** Task item **
Each line of the data must be copied exactly.

** Provided material **

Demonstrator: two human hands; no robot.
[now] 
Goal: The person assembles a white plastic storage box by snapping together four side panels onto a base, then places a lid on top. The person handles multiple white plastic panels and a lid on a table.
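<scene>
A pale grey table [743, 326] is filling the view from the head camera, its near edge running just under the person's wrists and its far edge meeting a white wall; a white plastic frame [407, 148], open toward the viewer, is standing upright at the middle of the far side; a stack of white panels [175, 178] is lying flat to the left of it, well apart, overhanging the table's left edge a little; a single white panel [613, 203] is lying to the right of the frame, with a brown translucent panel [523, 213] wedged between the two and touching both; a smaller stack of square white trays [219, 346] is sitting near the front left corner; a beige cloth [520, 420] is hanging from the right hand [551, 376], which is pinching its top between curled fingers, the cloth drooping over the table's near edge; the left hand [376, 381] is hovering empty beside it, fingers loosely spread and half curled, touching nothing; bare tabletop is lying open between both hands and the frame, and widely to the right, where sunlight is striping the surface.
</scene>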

** Task result **
Demonstrator: two human hands; no robot.
[now] 
Goal: The person assembles a white plastic storage box by snapping together four side panels onto a base, then places a lid on top. The person handles multiple white plastic panels and a lid on a table.
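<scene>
A pale grey table [743, 326] is filling the view from the head camera, its near edge running just under the person's wrists and its far edge meeting a white wall; a white plastic frame [407, 148], open toward the viewer, is standing upright at the middle of the far side; a stack of white panels [175, 178] is lying flat to the left of it, well apart, overhanging the table's left edge a little; a single white panel [613, 203] is lying to the right of the frame, with a brown translucent panel [523, 213] wedged between the two and touching both; a smaller stack of square white trays [219, 346] is sitting near the front left corner; a beige cloth [520, 420] is hanging from the right hand [551, 376], which is pinching its top between curled fingers, the cloth drooping over the table's near edge; the left hand [376, 381] is hovering empty beside it, fingers loosely spread and half curled, touching nothing; bare tabletop is lying open between both hands and the frame, and widely to the right, where sunlight is striping the surface.
</scene>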

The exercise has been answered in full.